There are many costs associated with buying a home, especially if you use a mortgage loan for the purchase. If you are planning to take out a conventional mortgage loan, one possible expense is private mortgage insurance (PMI).
Here’s a look at what private mortgage insurance is, who is responsible for buying it, and the type of coverage it provides.
What is Private Mortgage Insurance and when is it mandatory?
PMI is a type of insurance coverage that a mortgage lender may need to protect itself from potential losses if a homeowner defaults on their home loan. According to the Consumer Financial Protection Bureau (CFPB), it may be necessary if you have a conventional mortgage loan and put less than 20% on a home or refinance your mortgage loan and have less than 20% equity left in the property.
A home loan with a smaller down payment poses a greater risk to lenders, because there is less equity. However, with the assurance of PMI, a lender may find it easier to accept a higher risk borrower. PMI does not protect the buyer in any way. Unlike homeowners insurance, it does not cover your property if there is damage or loss.
On average, PMI costs between 0.2% and 2% of your total loan amount annually. However, this can vary based on the lender, location, loan details or even credit score.
PMI is not included in government-backed mortgages, such as an FHA loan or a VA loan. These mortgage programs have their own types of coverage and related costs that may be required, such as mortgage premium insurance (MPI) that is paid both monthly and at closing.
4 different types of PMI
There are a few different forms of private mortgage insurance, which determine how the policy is paid and by whom.
1. Mortgage Insurance (BPMI)
This is the most common type of PMI and requires the borrower to pay a mortgage insurance premium for the duration of the PMI requirement. These premiums are usually rolled into the monthly mortgage payment, but can also be paid separately in most cases.
Once your PMI requirement is canceled — whether you’re refinancing the home or hitting the required equity threshold — this monthly payment will be reduced.
2. Single-Price Mortgage Insurance (SPMI)
With a single premium insurance, you pay off your coverage in one go. The policy will continue to protect your lender until your need goes away, but you are not responsible for paying premiums each month.

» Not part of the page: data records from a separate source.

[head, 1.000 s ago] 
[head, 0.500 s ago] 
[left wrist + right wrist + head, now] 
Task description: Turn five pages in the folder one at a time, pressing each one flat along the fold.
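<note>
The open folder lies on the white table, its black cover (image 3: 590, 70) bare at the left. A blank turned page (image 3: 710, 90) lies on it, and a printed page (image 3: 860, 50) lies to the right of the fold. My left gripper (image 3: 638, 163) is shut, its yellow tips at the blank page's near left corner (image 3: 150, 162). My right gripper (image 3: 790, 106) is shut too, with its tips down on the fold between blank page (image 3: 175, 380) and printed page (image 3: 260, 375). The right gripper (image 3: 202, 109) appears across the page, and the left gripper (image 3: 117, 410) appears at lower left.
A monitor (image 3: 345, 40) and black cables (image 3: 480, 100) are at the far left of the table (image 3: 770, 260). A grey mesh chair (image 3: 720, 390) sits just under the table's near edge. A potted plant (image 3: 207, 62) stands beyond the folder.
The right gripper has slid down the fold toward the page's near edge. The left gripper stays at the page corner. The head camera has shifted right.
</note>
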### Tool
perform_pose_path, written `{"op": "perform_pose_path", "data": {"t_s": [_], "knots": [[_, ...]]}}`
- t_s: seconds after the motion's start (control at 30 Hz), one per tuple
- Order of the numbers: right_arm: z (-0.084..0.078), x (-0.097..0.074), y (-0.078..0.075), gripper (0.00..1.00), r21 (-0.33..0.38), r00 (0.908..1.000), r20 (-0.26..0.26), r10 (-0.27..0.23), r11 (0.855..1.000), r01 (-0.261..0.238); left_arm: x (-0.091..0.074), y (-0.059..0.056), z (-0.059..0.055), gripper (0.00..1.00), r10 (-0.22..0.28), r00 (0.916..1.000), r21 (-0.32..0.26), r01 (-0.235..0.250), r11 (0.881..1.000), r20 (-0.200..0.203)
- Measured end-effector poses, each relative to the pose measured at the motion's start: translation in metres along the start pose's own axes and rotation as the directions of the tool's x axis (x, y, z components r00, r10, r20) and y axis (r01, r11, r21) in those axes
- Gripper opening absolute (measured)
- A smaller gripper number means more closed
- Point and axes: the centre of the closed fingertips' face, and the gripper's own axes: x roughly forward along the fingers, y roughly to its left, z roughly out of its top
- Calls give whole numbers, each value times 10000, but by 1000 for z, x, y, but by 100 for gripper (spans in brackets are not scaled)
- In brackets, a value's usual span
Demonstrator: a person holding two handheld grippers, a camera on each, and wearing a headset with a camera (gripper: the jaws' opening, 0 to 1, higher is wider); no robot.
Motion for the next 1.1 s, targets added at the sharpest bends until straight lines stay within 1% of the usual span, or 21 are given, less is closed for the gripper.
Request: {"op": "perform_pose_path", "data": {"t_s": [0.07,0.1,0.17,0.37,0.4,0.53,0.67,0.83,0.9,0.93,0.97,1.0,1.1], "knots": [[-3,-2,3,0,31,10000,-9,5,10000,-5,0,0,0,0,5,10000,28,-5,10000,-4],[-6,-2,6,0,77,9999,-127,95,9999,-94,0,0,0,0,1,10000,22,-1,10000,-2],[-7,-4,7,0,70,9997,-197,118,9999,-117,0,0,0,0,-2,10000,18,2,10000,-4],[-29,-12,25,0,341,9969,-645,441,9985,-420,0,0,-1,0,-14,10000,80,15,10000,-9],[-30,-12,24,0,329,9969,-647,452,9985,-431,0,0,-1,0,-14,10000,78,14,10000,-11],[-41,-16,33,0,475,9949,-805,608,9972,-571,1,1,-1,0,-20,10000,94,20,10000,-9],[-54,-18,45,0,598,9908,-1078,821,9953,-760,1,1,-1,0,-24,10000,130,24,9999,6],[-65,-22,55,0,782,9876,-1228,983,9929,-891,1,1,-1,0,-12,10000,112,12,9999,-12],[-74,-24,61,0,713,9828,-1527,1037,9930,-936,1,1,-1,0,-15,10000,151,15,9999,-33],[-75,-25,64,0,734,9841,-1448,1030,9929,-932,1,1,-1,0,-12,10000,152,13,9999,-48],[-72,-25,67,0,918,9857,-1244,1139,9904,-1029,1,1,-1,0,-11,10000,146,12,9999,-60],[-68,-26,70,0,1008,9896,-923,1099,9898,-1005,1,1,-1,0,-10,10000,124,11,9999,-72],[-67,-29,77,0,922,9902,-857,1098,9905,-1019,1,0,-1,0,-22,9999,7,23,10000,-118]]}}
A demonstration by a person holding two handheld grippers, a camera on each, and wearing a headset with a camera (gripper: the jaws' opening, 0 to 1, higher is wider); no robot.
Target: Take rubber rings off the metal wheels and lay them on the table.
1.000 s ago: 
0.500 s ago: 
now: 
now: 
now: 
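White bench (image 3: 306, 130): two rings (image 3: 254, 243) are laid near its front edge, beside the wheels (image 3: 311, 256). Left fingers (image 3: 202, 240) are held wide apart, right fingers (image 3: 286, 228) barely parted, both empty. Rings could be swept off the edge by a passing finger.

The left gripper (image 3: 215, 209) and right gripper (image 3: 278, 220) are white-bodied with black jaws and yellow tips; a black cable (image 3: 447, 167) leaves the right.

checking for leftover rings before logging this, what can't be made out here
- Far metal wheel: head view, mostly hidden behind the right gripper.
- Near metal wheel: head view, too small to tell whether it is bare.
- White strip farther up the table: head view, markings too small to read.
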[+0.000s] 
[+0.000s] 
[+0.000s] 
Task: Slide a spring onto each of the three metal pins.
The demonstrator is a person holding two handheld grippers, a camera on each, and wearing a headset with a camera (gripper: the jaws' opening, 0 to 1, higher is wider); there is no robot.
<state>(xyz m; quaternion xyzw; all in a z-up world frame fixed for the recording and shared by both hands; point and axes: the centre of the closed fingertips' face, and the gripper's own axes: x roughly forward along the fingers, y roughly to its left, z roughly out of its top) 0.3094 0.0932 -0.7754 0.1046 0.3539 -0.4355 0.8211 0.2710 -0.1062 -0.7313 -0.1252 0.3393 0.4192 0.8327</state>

This type of PMI incurs a higher initial cost, but results in a lower monthly mortgage payment. However, if you can get PMI removed earlier than expected (either through a market shift or by refinancing your home), those prepaid premiums will be lost.
3. Split premium mortgage insurance
As the name implies, split premium mortgage insurance allows you to split your PMI costs. You pay part of your premium in advance, when you take out. The other portion is spread into monthly premiums and is usually included in your mortgage payment. This results in higher initial costs, but lower ongoing monthly costs.
4. Mortgage Insurance (LMPI)
With lender-paid mortgage insurance, your mortgage lender pays the bill for the policy. This can lower your monthly payments and your mortgage costs, but it comes with a price: most lenders charge a higherin return. This can increase your overall costs over the life of the loan, especially if you plan to live in the house for a long time.
How to Get Rid of PMI
You can contact your mortgage lender as soon as your loan repayment reaches the 20% equity threshold. While your lender is not required by law to remove PMI at this time, they must remove it once your home loan reaches 22% equity.
You can also contact your lender to ask about removing PMI if your home’s value has increased significantly since you bought it. If your lender is willing to remove the PMI requirement in this circumstance, he or she may ask you for a new home appraisal.
You may also be able to refinance your mortgage loan to remove PMI if your property value has increased since you bought the home. Keep in mind that there are additional costs associated with refinancing, so be sure to calculate your potential long-term savings carefully.
Paying off 20% on a conventional mortgage loan is no longer a standard requirement. However, if you make a smaller down payment, your mortgage lender may require you to buy PMI in return, which could cost you in the long run.
This coverage, which is purchased at your expense and typically paid as a monthly premium, protects your lender if you default on your mortgage loan until sufficient equity is established in the property. PMI can be removed once that equity is built or if the market value of the property rises.